Ylith's beautiful wide lips curled in scorn. Ylith had once been a witch. But that had been back in the bad old days when she had served the forces of Darkness with all the passion of naive lusts. Her eyes had been opened to the spiritual aspects of love when she had met Babriel, the gelid-eyed, blond young angel with whom she had fallen in love back in the days of the last Millennial contest. That was the time when Azzie produced his updated Prince Charming story. Ylith had been Azzie's girlfriend up to then. But she forgot all about the fox-faced, red-haired young demon when she met the golden-haired Babriel. Love transformed her values. She turned fervently to Good, did this splendidly haunched and handsomely thewed young witch, since Good was his way, and she found it good, even kicky. Out of love for the handsome but extremely proper young angel, she had changed her ways and made new spiritual vows, embracing Good with a fervor that commended itself highly to those who like such things. From being a carefree, party-going sort of witch, she had changed into a bluestocking and prude of a sort not even seen much in Heaven in these days; but of course there is no greater zealot for the Good than the once-fallen. Ylith pursued Goodness and Proper Behavior (two qualities that she habitually conflated) as she had once pursued Badness and Impropriety, and with such energy that she was sometimes an embarrassment to the older representatives of Good, who had learned a little about how things really work during their long years of working for Light. "She'll learn," they said. But she hadn't, so far.

"You have misused your position," Ylith said to Mack. "You were not sent through space and time to seduce maidens with your devil-given gift of language.
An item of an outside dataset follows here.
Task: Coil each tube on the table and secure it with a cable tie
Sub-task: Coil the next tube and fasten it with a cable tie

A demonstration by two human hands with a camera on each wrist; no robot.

You are supposed to be working in a serious contest dealing with important matters, not flibberti-gibbeting around like an adolescent gazook. I am going to lodge a strong complaint with the Board of Governors about your behavior. And in-the meantime, I shall see to it that you don't repeat your unwarrantable actions."

"Lady, listen, you've got me wrong," Mack said, and was about to explain in detail what had actually happened. But Ylith wasn't interested in listening to the lies of a not-bad-looking young yellow-haired seducer with a spell for languages.

Ylith said, "I'm going to put you where you can do no further mischief until I get a definite ruling on this case. It's the Mirror Prison for you, my lad."

Mack raised his hands to remonstrate. But he wasn't quick enough. Nothing comes on faster than the spell of an irate witch. Between two blinks of an eye and a lightning-fast gesture of long, blood-red fingernails, Ylith was gone. Or so it seemed at first. But when Mack looked more closely, he saw that it was him self who was gone. Or, if not gone, at least somewhere else.

He was in a small room with mirrors. There were mirrors on all the walls, floor, and ceiling. There seemed to be more mirrors than the number of walls would accommodate. They formed reflecting quicksilver tunnels and precipices, a baroque topography of mirrors. He saw himself reflected and re-reflected in a hundred mirrors at a hundred angles. He turned, and saw himself turn in a myriad of surfaces. He took a tentative step forward and saw his doubles do the same, though some seemed to go backwards. Another step, and he bumped into a mirror. He recoiled, and his many likenesses did the same, except for a few who hadn't bumped into anything. Mack found it strange and somewhat sinister that some of his mirror images weren't doing what he was or what the others were doing. One of those aberrant images was sitting in an armchair reading a book; he looked up and winked at Mack. Another appeared to be sitting on a riverbank, fishing. He didn't look up. There was even one who was sitting backwards on a chair, legs stretched out, grinning into Mack's face. At least Mack assumed it was his face. Suddenly he was no longer sure what the front of his face was wearing.

Mack stared, disbelieving. A voice in his head said, "I'm going crazy!" And another voice said, "I wonder if they've left anything to read around here." Mack realized there was nothing he could do about any of it, and so he closed his eyes and tried to think pleasant thoughts.